Um der Not zu Hause zu entfliehen, verlassen jährlich mindestens 800.000 Frauen ihre Heimat auf der Suche nach Arbeit. Und es werden immer mehr. Die am schnellsten wachsende Gruppe unter ihnen sind Frauen aus Asien. Die Ausbeutung dieser Frauen durch eine boomende „Migrationsindustrie“ kritisiert die Internationale Arbeitsorganisation (ILO) in einer gestern in Genf veröffentlichten Studie.

Ende 1995 arbeiteten über 1,5 Millionen Frauen vor allem aus Indonesien, Sri Lanka, Thailand und von den Philippinen legal oder illegal im Ausland – überwiegend in Saudi-Arabien, Kuwait und anderen Golfstaaten sowie in Japan, Malaysia, Hongkong, Taiwan und Singapur.
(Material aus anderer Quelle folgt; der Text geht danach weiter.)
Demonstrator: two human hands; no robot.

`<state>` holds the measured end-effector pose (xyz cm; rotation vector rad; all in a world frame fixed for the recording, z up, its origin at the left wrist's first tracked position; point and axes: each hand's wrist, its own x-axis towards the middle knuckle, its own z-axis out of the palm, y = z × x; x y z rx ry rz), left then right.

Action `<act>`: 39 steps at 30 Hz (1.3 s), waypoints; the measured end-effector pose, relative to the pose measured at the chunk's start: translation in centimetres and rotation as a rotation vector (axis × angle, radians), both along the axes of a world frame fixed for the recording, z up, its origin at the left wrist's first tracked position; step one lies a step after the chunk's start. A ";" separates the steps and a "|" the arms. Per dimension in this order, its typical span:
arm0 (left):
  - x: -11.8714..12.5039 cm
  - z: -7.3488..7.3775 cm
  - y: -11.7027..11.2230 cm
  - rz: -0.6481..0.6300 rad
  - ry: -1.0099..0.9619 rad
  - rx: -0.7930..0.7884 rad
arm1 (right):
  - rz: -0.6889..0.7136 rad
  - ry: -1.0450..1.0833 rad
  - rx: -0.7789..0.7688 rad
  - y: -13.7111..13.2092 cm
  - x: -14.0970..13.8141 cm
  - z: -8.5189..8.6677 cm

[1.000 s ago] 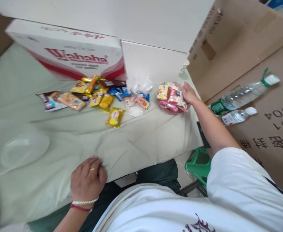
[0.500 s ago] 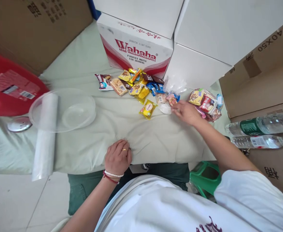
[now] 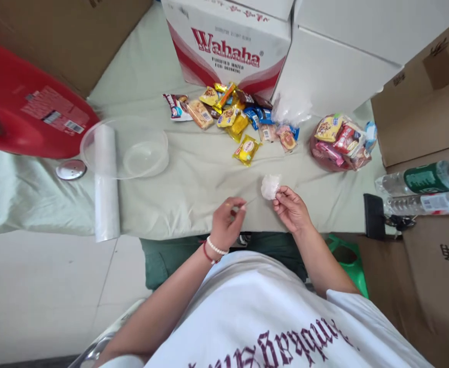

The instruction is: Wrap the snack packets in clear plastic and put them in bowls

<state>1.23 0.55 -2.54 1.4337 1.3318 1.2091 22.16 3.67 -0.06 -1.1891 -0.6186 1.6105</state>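
Note:
My right hand [image 3: 291,207] pinches a small crumpled ball of whitish clear plastic [image 3: 271,187] between thumb and fingers, just above the cloth near the table's front edge. To its left, my left hand [image 3: 229,217] is raised with thumb and fingertips drawn together. A faint thin strand seems to run from those fingertips toward the right hand; what it is cannot be made out. Beyond the hands lies a yellow-wrapped snack cake [image 3: 247,150], apart from a pile of wrapped snacks [image 3: 228,116]. A pink-wrapped snack [image 3: 287,138] lies at the pile's right end.
A round container filled with snacks [image 3: 330,156] stands at the right. Leftward are a clear plastic bowl [image 3: 148,130], a plastic roll [image 3: 107,209] and a red jug [image 3: 51,112]. A Wahaha carton [image 3: 228,51] backs the pile; plastic bottles [image 3: 424,179] lie at the right edge.
My right hand has come back from the pile toward the table's front edge, carrying the crumpled plastic. My left hand has lifted off the edge and moved right, toward it. The view has shifted.

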 end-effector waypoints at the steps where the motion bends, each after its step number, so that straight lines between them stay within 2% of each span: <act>1: 1.2 0.4 0.2 -0.037 -0.085 -0.088 | 0.014 0.010 0.006 -0.8 -0.7 0.1; 5: 3.9 1.1 1.3 -0.089 -0.394 -0.321 | 0.118 -0.108 0.097 -2.1 -2.3 0.5; 9: 3.4 1.0 1.4 -0.013 -0.631 -0.477 | 0.083 -0.219 0.154 -1.6 -2.0 0.9; 11: 2.9 0.8 1.1 0.037 -0.675 -0.507 | 0.066 -0.215 0.135 -1.3 -1.8 0.9; 16: 2.1 0.8 0.5 0.119 -0.610 -0.468 | 0.076 -0.155 0.109 -0.9 -1.8 0.8; 20: 1.6 1.6 0.8 0.157 -0.743 -0.519 | 0.026 -0.061 0.075 -0.8 -1.8 0.3; 23: 1.2 1.9 1.0 0.133 -0.793 -0.561 | 0.072 -0.085 0.018 -0.9 -1.3 -0.3; 25: 1.2 1.7 0.9 0.123 -0.718 -0.530 | 0.076 -0.149 0.026 -1.0 -0.8 -0.5; 27: 1.3 1.5 0.7 0.113 -0.601 -0.474 | 0.062 -0.211 0.097 -1.0 -0.6 -0.4; 29: 1.5 1.3 0.4 0.076 -0.523 -0.430 | 0.120 -0.298 0.191 -0.8 -0.8 0.0; 31: 1.6 1.4 0.2 0.035 -0.580 -0.414 | 0.240 -0.428 0.258 -0.5 -1.3 0.3; 33: 1.4 1.8 0.3 0.006 -0.759 -0.446 | 0.325 -0.521 0.296 -0.3 -2.0 0.4; 35: 0.7 2.3 0.6 -0.018 -0.914 -0.514 | 0.359 -0.502 0.298 -0.2 -2.6 0.3; 37: -0.1 2.7 1.0 -0.081 -0.928 -0.590 | 0.368 -0.435 0.258 -0.1 -3.0 0.3; 39: -0.8 2.9 1.3 -0.169 -0.860 -0.641 | 0.343 -0.400 0.210 -0.2 -2.9 0.3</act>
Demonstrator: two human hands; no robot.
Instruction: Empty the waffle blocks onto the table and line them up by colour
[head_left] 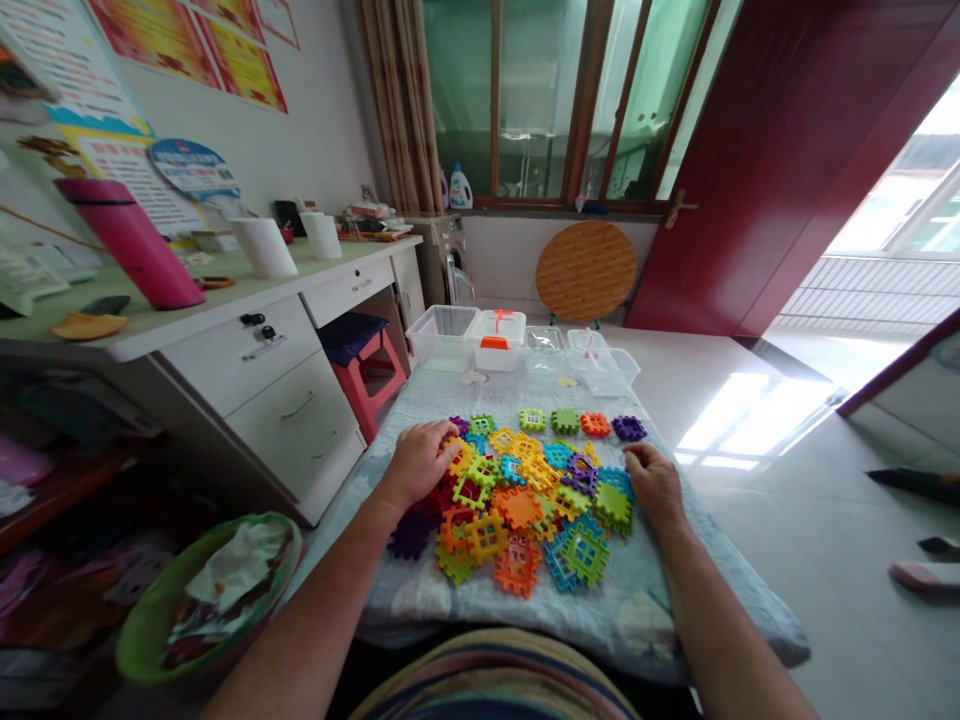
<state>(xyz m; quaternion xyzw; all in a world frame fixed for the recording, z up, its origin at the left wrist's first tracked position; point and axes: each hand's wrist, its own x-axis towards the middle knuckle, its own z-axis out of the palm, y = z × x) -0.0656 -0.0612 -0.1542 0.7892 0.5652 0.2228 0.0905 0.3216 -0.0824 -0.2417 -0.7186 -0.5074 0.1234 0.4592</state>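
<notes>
A heap of colourful plastic interlocking building tiles (pixel 517 505) lies on the cloth-covered table (pixel 420 600). Most are square, with notched edges and window-like centres. My left hand (pixel 421 462) rests at the heap's left side, its fingers bent loosely over orange and purple tiles and holding none that I can see. At the right side, my right hand (pixel 657 482) is loosely curled beside a blue tile (pixel 616 480), thumb and fingertips a little apart. Behind the heap stand a light green tile (pixel 532 419), a green tile (pixel 565 420), an orange tile (pixel 595 425) and a dark purple tile (pixel 629 428).
Clear plastic boxes (pixel 444 340) line the table's far end, one with a lid and orange clips (pixel 495 343). To the left are a desk (pixel 262 340), a red stool (pixel 375 385) and a green basket (pixel 139 640). A round wooden tabletop (pixel 585 270) leans at the back wall.
</notes>
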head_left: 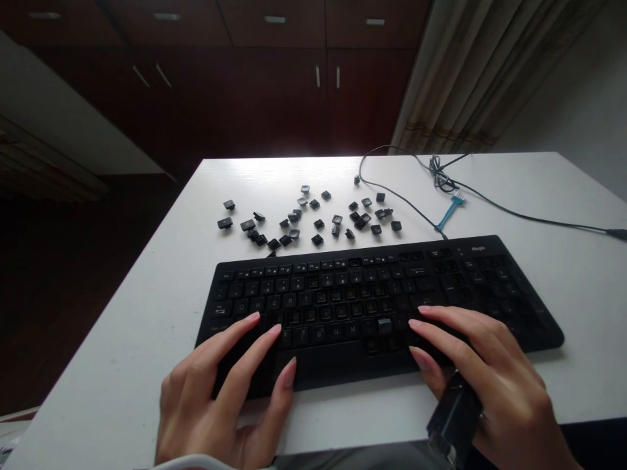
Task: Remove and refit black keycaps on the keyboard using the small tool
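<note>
keyboard point(382, 294): long axis 9-to-3 on the table point(147, 313), near edge under both hands. left hand point(220, 398) flat, fingers spread on its 7 o'clock end, holding nothing. right hand point(490, 378) on the 4 o'clock part, a black object point(453, 418) tucked under its palm. loose keycaps point(313, 219) at 12, beyond reach of either

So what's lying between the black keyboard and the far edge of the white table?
In the head view, loose black keycaps lie scattered there, with a small blue brush and a black cable to their right.
</note>
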The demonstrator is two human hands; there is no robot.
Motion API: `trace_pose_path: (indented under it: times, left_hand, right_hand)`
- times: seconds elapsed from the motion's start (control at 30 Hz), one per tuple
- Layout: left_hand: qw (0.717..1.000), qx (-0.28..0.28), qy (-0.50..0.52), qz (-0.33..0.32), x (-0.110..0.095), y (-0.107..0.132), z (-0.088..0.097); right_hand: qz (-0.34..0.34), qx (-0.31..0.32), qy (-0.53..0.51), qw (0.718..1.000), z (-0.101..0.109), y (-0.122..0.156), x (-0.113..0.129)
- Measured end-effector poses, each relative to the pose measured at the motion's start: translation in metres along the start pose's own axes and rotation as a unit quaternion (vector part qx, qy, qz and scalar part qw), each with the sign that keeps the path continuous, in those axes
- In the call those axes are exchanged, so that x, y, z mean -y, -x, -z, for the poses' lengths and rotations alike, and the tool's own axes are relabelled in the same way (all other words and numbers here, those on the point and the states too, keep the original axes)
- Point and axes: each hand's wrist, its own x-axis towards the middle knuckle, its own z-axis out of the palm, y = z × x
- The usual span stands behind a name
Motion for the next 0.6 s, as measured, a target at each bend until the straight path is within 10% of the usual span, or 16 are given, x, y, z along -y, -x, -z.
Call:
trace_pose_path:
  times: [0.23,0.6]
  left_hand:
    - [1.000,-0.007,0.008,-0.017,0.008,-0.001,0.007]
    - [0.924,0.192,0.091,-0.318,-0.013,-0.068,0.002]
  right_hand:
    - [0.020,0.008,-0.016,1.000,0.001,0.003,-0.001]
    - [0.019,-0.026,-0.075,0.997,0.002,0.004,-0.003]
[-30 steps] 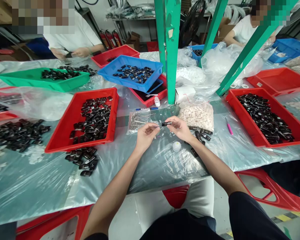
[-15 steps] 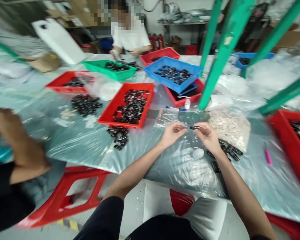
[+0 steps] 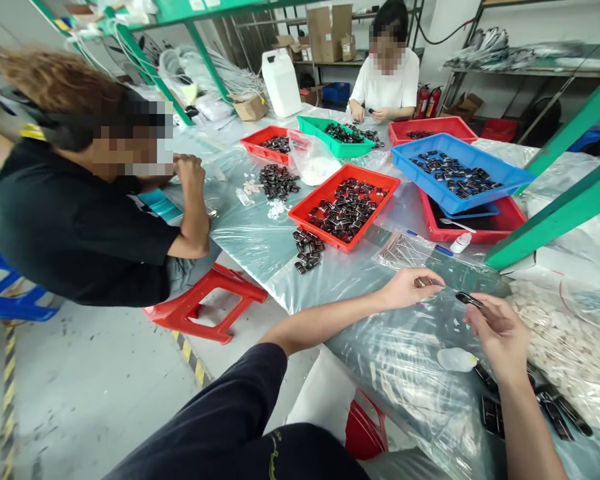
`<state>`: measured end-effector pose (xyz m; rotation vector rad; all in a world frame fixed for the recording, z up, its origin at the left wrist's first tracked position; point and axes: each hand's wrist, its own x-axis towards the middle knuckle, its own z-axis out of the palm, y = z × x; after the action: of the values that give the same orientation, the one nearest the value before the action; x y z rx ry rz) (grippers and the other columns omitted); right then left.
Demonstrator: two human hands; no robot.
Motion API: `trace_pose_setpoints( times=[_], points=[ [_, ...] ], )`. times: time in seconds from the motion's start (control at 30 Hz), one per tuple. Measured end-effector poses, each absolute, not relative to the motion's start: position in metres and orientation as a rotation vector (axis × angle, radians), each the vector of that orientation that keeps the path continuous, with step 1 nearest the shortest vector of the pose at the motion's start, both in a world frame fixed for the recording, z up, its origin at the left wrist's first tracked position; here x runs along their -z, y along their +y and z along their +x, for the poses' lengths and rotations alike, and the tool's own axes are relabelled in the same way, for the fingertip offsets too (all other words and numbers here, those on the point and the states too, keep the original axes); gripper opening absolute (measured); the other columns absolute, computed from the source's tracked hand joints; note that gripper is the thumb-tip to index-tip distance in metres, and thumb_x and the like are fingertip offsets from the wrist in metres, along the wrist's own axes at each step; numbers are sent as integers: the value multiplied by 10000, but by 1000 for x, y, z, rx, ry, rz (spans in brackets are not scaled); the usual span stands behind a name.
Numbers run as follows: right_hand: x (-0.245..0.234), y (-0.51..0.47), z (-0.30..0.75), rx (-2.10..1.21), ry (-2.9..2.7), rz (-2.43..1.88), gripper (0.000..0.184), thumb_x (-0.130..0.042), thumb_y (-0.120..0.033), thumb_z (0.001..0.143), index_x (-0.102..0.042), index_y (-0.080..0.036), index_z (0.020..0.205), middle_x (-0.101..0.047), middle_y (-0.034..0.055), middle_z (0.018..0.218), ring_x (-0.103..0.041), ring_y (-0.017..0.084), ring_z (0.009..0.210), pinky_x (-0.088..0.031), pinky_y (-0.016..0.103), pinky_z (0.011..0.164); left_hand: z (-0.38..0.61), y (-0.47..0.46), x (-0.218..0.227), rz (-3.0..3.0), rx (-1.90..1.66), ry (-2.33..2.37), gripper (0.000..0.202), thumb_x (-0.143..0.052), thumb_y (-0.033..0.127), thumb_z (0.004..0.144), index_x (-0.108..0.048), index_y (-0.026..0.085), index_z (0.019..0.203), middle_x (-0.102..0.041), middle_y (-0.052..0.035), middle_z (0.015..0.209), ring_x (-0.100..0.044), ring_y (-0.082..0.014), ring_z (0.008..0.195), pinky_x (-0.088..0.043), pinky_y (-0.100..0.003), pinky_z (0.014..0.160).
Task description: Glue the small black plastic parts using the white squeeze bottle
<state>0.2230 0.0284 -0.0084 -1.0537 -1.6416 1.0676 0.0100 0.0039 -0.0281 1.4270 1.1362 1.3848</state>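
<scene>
My right hand [image 3: 500,333] pinches a small black part [image 3: 469,300] between thumb and fingertips, just above the plastic-covered table [image 3: 260,233]. My left hand [image 3: 411,287] hovers a short way to its left, fingers curled in a pinch on something too thin to make out. A bag of metal pins [image 3: 403,250] lies just beyond my left hand. A small white cap [image 3: 456,359] rests on the table under my right hand, and several loose black parts [image 3: 535,400] lie beside my right wrist.
A red tray [image 3: 300,212] of black parts sits beyond, then a blue tray [image 3: 405,160] stacked over another red one. A person in black leans on the table's left edge; another in white works at the far end. Red stool [image 3: 205,303] below. Green frame posts [image 3: 555,213] stand right.
My view has swung far to the left, bringing the person in black into sight. My hands have drawn slightly apart, and the right one still holds the black part.
</scene>
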Motion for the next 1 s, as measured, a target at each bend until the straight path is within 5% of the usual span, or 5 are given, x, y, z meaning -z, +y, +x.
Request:
trace_pose_setpoints(
  times=[0.17, 0.37, 0.63, 1.0],
  points=[
    [5, 27, 222, -1114, -1631, -1056, 342, -823, -491, 786, -728, -287, 1043, -690, 86, 798, -599, 222, 565, -447, 395, 500, 10, 3, 25, 1461, -1398, 1094, 226, -727, 369, 920, -757, 154, 982, -732, -81, 952, -657, -154, 820, -494, -283, 721],
    [0, 26, 221, -1143, -1635, -1057, 326, -809, -484, 809, -746, -295, 1068, -613, 44, 626, -497, 197, 483, -377, 379, 461, 9, 3, 25, 1454, -1405, 1052, 242, -721, 390, 921, -752, 159, 985, -719, -85, 964, -654, -158, 839, -484, -274, 703],
    [-4, 24, 217, -1236, -1615, -986, 400, -749, -505, 859, -688, -210, 1122, -616, -14, 615, -455, 122, 464, -357, 273, 468, 10, -4, 13, 1426, -1371, 1032, 331, -761, 479, 864, -749, 157, 943, -744, -70, 915, -643, -129, 693, -504, -268, 666],
    [-4, 24, 218, -1381, -1611, -954, 424, -724, -582, 881, -699, -224, 1107, -611, -16, 634, -446, 122, 481, -352, 274, 475, 12, -8, 6, 1486, -1302, 1022, 350, -757, 525, 857, -740, 178, 901, -728, -50, 786, -662, -163, 680, -527, -298, 653]
  ],
)
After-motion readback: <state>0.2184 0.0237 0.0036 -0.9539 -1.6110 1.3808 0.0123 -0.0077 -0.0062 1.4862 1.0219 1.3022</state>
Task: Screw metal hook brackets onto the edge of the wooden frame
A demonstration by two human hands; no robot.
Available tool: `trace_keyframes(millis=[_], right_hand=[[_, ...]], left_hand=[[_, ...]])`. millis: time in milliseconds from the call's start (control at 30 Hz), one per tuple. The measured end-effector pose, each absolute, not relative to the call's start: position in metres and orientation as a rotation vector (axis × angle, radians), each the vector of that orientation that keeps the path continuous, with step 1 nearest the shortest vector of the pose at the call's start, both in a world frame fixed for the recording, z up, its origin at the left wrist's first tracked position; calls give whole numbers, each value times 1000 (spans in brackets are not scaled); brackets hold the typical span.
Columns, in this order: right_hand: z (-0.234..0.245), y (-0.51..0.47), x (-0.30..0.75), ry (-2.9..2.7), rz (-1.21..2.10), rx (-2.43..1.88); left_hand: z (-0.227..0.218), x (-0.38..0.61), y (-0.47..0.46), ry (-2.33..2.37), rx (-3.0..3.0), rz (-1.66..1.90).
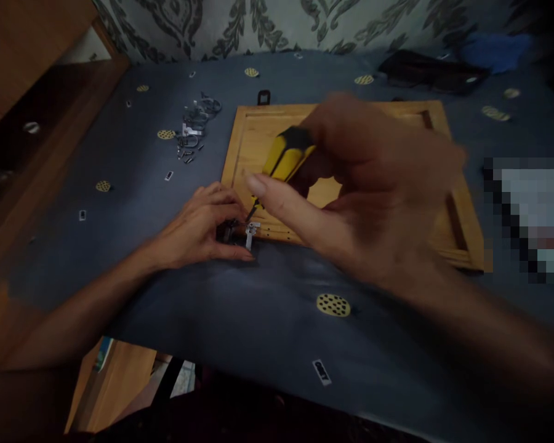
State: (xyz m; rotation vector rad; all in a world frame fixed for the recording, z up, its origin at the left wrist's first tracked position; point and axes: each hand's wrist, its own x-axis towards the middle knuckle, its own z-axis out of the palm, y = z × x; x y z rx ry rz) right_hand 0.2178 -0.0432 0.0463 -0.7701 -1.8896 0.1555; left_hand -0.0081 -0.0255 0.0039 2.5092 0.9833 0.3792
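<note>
A wooden cabinet door (258, 132) lies flat on a dark blue cloth. My right hand (373, 191) is raised close to the camera and is closed round a yellow and black screwdriver (286, 155), whose tip points down at a metal hinge (252, 232) on the door's near left edge. My left hand (203, 227) rests on the cloth with its fingers curled round that hinge, pressing it against the door's edge.
A heap of metal hinges and screws (194, 126) lies at the back left. A dark case (429, 71) and a blue cloth (493, 49) lie at the back right. A wooden shelf (37, 141) borders the left side. A blurred patch (530, 215) sits at right.
</note>
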Motion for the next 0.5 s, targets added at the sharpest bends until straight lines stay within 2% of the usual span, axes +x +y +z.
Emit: trace_keyframes(millis=[133, 500], right_hand=[[53, -46, 217, -1805, 250, -791], [38, -32, 219, -1887, 162, -706]], left_hand=[[4, -8, -26, 980, 2511, 387], [4, -8, -26, 982, 2512, 370]])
Die Vermittlung asiatischer Frauen ins Ausland ist inzwischen ein profitables Geschäft geworden, an dem zumeist Männer verdienen. Allein auf den Philippinen gibt es laut ILO-Bericht etwa 700 registrierte Agenturen, die für horrende Gebühren jährlich über 700.000 Arbeitsverträge vermitteln.

Aus diesen Verträgen erwachsen den Frauen in der Regel jedoch keinerlei Rechte oder Schutz. Die meisten enden als schlechtbezahlte Hausmädchen. Mit dem Versprechen besserer Einkünfte oder einfach durch brutale Gewalt werden viele Frauen aber auch in den sogenannten „Unterhaltungsbereich“ getrieben – das heißt in der Regel in die Prostitution. Für einige Herkunftsländer ist die Entsendung von Frauen Teil der Exportwirtschaft, auf den sie nicht verzichten wollen. Der bis 1994 geltende Fünfjahreswirtschaftsplan der indonesischen Regierung beinhaltete noch das „Planziel“, jährlich eine halbe Millionen Frauen ins Ausland zu senden.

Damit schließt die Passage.